Please support this wonderful new organization of parents and other citizens in Tennessee, organizing to reclaim public schools from bad policy and corporate takeovers.
Tennesseans Reclaiming Educational Excellence
MISSION:
TENNESSEANS RECLAIMING EDUCATIONAL EXCELLENCE (TREE) IS ROOTED IN FIGHTING FOR STRONG, EQUITABLE PUBLIC EDUCATION AND IS COMMITTED TO GROWING CHILD-CENTERED EDUCATION POLICY.
CORE VALUES:
THE FOLLOWING ARE THE CORE VALUES THAT WILL GUIDE THE ADVOCACY EFFORTS OF TENNESSEANS RECLAIMING EDUCATIONAL EXCELLENCE (TREE.) THESE ARE THE PRINCIPLES TO WHICH WE ADHERE, AND WHICH WE WILL SEEK TO ADVANCE IN TENNESSEE’S EDUCATIONAL POLICIES.
Quality Investment
We believe Tennessee must make high quality investments that reach all students by:
Fully funding BEP 2.0 (Basic Education Program 2.0), the funding formula set by the legislature to fund Tennessee schools.
Since the adoption of BEP 2.0 in 2007, Tennessee schools have not received the full amount of funding which the law requires.
Reducing spending on standardized tests and redirecting those funds to classrooms.
Developing compensation, evaluation, and support plans for teachers that make Tennessee a top destination for professional educators.
Providing the student services and support needed for students to achieve.
Providing all students with the arts, physical education, music, and learning opportunities that are essential to a quality educational experience.
Refusing to divert scarce taxpayer dollars away from already underfunded public schools into a bailout program for struggling private schools via vouchers.

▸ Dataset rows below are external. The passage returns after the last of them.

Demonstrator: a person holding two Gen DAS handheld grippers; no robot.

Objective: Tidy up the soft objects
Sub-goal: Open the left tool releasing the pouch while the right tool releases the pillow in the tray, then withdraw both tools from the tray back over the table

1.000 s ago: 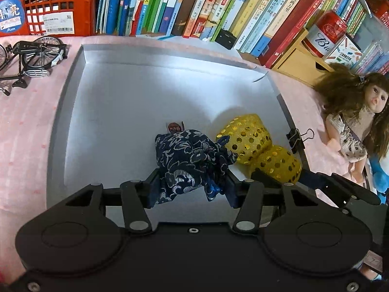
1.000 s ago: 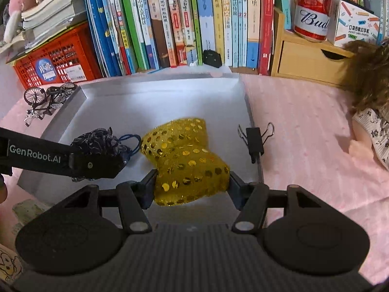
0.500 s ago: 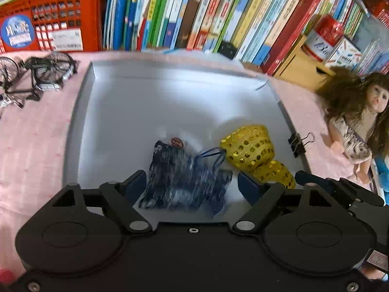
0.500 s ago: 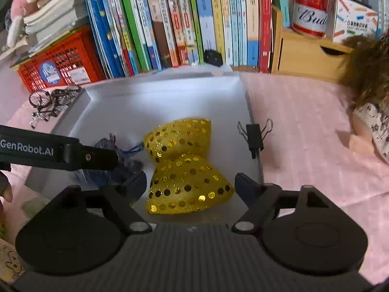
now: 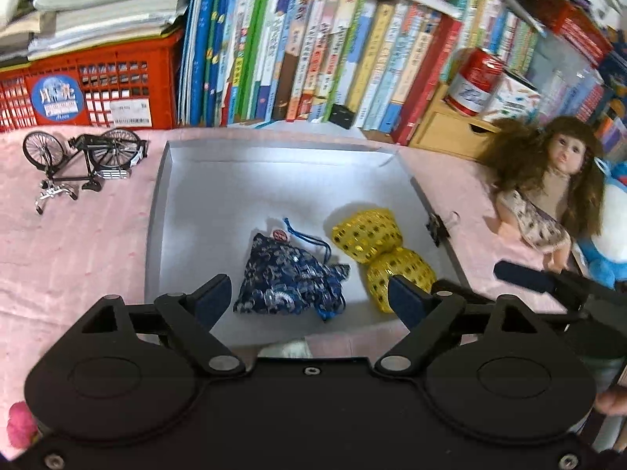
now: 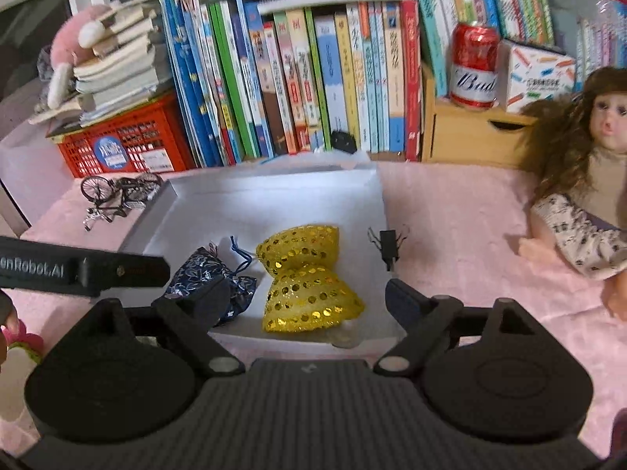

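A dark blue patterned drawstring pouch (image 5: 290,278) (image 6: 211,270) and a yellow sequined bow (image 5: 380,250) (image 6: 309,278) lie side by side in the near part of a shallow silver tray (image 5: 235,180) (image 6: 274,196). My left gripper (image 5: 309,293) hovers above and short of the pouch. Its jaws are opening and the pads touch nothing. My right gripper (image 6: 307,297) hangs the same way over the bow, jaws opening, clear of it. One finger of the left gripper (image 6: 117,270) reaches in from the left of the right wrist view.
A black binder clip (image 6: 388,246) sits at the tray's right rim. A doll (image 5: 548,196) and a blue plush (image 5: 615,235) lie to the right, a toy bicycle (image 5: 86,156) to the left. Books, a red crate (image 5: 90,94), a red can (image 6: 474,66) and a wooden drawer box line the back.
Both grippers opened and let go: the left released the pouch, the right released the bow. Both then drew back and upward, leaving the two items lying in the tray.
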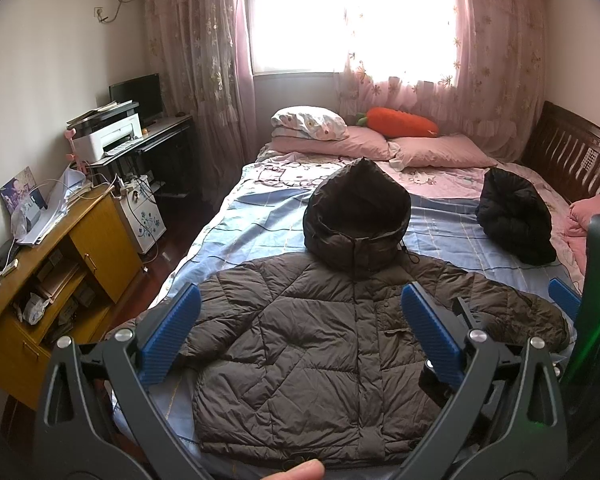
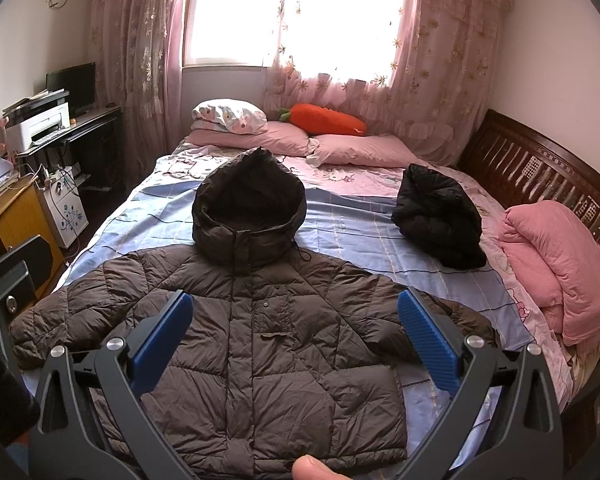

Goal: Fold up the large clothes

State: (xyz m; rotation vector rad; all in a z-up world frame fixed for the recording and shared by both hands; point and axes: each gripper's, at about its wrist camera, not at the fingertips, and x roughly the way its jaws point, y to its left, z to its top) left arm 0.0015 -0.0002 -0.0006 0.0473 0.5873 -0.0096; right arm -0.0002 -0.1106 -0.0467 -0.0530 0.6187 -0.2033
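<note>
1. A brown quilted hooded jacket [image 2: 252, 344] lies flat on its back on the bed [image 2: 380, 216], front side up, sleeves spread out to 9 and 3 o'clock, hood pointing toward 12 o'clock.
2. The left hand-held gripper [image 1: 300, 320] hangs above the jacket's chest with its blue fingers [image 1: 428, 328] spread wide, holding nothing.
3. The right hand-held gripper [image 2: 296, 320] is likewise spread wide and empty, hovering over the jacket's front closure; in the left wrist view part of it shows at about 3 o'clock, just beside the left one.
4. A fingertip [image 2: 312, 466] shows at 6 o'clock in the right wrist view.
5. A black jacket [image 2: 440, 216], bundled up, sits on the bed at about 2 o'clock from the brown one, well apart from it.
6. Pink pillows [image 2: 360, 148] and a carrot-shaped cushion [image 2: 328, 120] lie at 12 o'clock under the curtained window [image 2: 300, 12].
7. A folded pink blanket [image 2: 556, 264] rests at 3 o'clock by the wooden bed frame [image 2: 540, 168].
8. A tabletop [image 1: 156, 128] at 10 o'clock carries a printer [image 1: 108, 132] and a monitor [image 1: 138, 94].
</note>
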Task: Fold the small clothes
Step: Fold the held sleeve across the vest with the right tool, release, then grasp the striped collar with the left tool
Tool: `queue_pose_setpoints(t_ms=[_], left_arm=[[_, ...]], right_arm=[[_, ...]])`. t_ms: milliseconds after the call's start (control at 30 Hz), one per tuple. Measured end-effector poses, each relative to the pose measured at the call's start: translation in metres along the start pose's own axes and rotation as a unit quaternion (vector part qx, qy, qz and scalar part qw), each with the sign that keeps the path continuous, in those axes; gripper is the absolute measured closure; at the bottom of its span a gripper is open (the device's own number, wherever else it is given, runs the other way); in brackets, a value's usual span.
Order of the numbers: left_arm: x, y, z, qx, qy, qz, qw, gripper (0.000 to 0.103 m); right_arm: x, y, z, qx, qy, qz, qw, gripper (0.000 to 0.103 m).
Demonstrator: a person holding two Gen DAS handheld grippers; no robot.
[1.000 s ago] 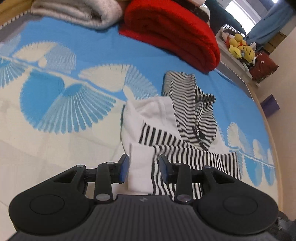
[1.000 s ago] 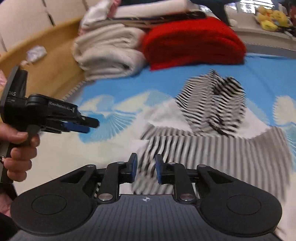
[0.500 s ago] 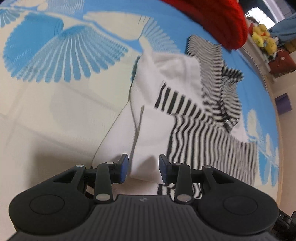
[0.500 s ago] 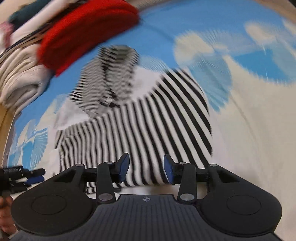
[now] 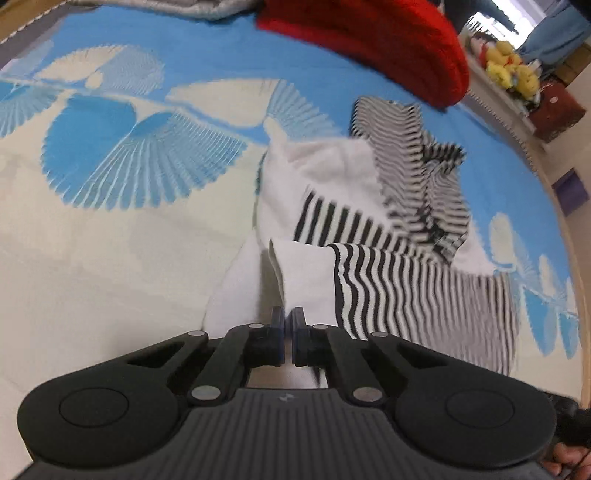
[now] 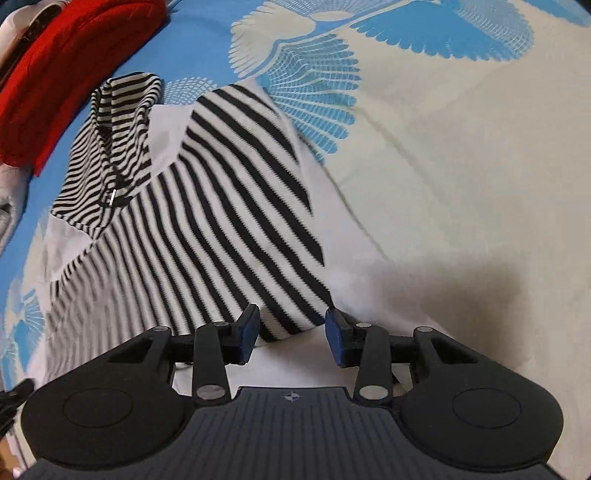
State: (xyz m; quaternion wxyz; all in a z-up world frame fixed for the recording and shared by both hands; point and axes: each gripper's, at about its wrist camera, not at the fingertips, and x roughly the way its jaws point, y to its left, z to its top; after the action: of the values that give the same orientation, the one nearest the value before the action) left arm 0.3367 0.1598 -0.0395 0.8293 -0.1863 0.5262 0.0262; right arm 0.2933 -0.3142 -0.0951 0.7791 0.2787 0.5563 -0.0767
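Observation:
A small black-and-white striped hooded garment (image 5: 399,266) with white panels lies on the blue and cream bedspread (image 5: 110,229). My left gripper (image 5: 287,325) is shut on the garment's near white edge (image 5: 306,280), which stands up in a fold in front of the pads. In the right wrist view the garment (image 6: 207,206) lies spread out, its hood (image 6: 118,125) at the far left. My right gripper (image 6: 291,332) is open, its pads on either side of the striped hem corner (image 6: 295,314).
A folded red blanket (image 5: 369,44) and grey folded towels (image 5: 207,7) lie at the far edge of the bed. Yellow plush toys (image 5: 509,70) sit on a shelf to the far right. The red blanket also shows in the right wrist view (image 6: 59,77).
My left gripper has closed on the garment's white edge. My right gripper has swung over to the striped hem and opened wider.

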Motion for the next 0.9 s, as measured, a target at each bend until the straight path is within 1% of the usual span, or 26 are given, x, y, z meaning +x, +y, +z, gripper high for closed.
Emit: queue_pose_setpoints(t_ms=[33,67,100,133,167,200,233,267,300,333,400,433,500,533,567,600,633,700,733,800,900], left_arm=[[0.006,-0.001,-0.002,0.006,0.016,0.006,0.9998,0.099],[0.008,-0.005,-0.003,0.019,0.02,0.018,0.9995,0.099],[0.005,-0.01,-0.004,0.038,0.003,0.039,0.9985,0.099],[0.0,-0.016,-0.004,0.056,-0.018,0.049,0.997,0.095],[-0.004,-0.022,-0.004,0.068,-0.032,0.044,0.9962,0.094],[-0.006,-0.027,-0.004,0.078,-0.04,0.028,0.9957,0.086],[-0.005,-0.033,-0.006,0.09,-0.04,0.011,0.9951,0.078],[0.001,-0.038,-0.01,0.104,-0.03,-0.002,0.9941,0.075],[0.01,-0.041,-0.014,0.113,-0.015,-0.005,0.9935,0.072],[0.021,-0.042,-0.018,0.115,0.004,-0.004,0.9933,0.072],[0.047,-0.036,-0.026,0.107,0.054,0.009,0.9928,0.072],[0.055,-0.033,-0.029,0.101,0.069,0.014,0.9924,0.071],[0.053,-0.031,-0.028,0.096,0.065,0.017,0.9932,0.069],[0.048,-0.035,-0.025,0.103,0.058,0.022,0.9928,0.069],[0.039,-0.04,-0.021,0.112,0.039,0.019,0.9927,0.069],[0.031,-0.045,-0.018,0.118,0.024,0.014,0.9926,0.065],[0.025,-0.048,-0.016,0.121,0.01,0.008,0.9926,0.062],[0.014,-0.053,-0.011,0.114,-0.016,0.003,0.9933,0.062],[0.01,-0.055,-0.01,0.114,-0.032,0.007,0.9929,0.062],[0.001,-0.06,-0.007,0.123,-0.067,0.018,0.99,0.062],[-0.014,-0.069,0.003,0.139,-0.124,0.029,0.9821,0.061]], right_arm=[[-0.003,0.001,0.0,-0.002,-0.002,-0.003,1.0,0.062],[-0.008,0.004,-0.001,-0.009,-0.01,-0.008,1.0,0.062],[-0.014,0.008,-0.001,-0.021,-0.022,-0.017,0.999,0.062],[-0.02,0.013,-0.002,-0.036,-0.037,-0.025,0.998,0.062],[-0.024,0.017,-0.002,-0.047,-0.05,-0.028,0.997,0.061],[-0.029,0.021,-0.001,-0.055,-0.064,-0.021,0.996,0.061],[-0.031,0.024,-0.001,-0.06,-0.074,-0.007,0.995,0.061],[-0.033,0.027,0.0,-0.068,-0.081,0.008,0.994,0.061],[-0.031,0.03,0.0,-0.078,-0.086,0.014,0.993,0.061],[-0.028,0.033,0.0,-0.088,-0.087,0.014,0.992,0.061],[-0.013,0.033,0.002,-0.09,-0.068,0.0,0.994,0.06],[-0.006,0.031,0.002,-0.084,-0.051,-0.012,0.995,0.06],[0.009,0.026,0.001,-0.078,-0.017,-0.045,0.996,0.061],[0.01,0.027,0.001,-0.076,-0.011,-0.047,0.996,0.061],[0.007,0.028,0.002,-0.075,-0.016,-0.045,0.996,0.061],[0.001,0.032,0.003,-0.081,-0.027,-0.039,0.996,0.061],[-0.007,0.036,0.004,-0.092,-0.041,-0.031,0.994,0.061],[-0.023,0.043,0.007,-0.117,-0.075,-0.015,0.99,0.06],[-0.03,0.045,0.008,-0.126,-0.091,-0.012,0.988,0.06],[-0.039,0.048,0.01,-0.138,-0.117,-0.016,0.983,0.06],[-0.054,0.051,0.014,-0.15,-0.148,-0.008,0.978,0.06]])
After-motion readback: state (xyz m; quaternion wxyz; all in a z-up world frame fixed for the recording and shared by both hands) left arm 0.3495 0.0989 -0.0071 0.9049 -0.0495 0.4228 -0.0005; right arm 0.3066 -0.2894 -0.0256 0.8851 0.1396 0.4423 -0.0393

Ensuring manageable class sizes.
Funding universal, voluntary public pre-kindergarten programs.
Transparency & Accountability
We believe Tennessee must ensure transparency and accountability by:
Requiring all taxpayer funded schools and entities, including the state Department of Education and related offices to make public all their funding sources, budgets, and expenditures, so that the taxpayers have a clear understanding of:
how public dollars are being spent,
what influence private donors/interests may have on publicly funded institutions,
the true per pupil cost of services being provided.
Examining whether Tennessee’s school accountability systems are based on appropriate and reliable data.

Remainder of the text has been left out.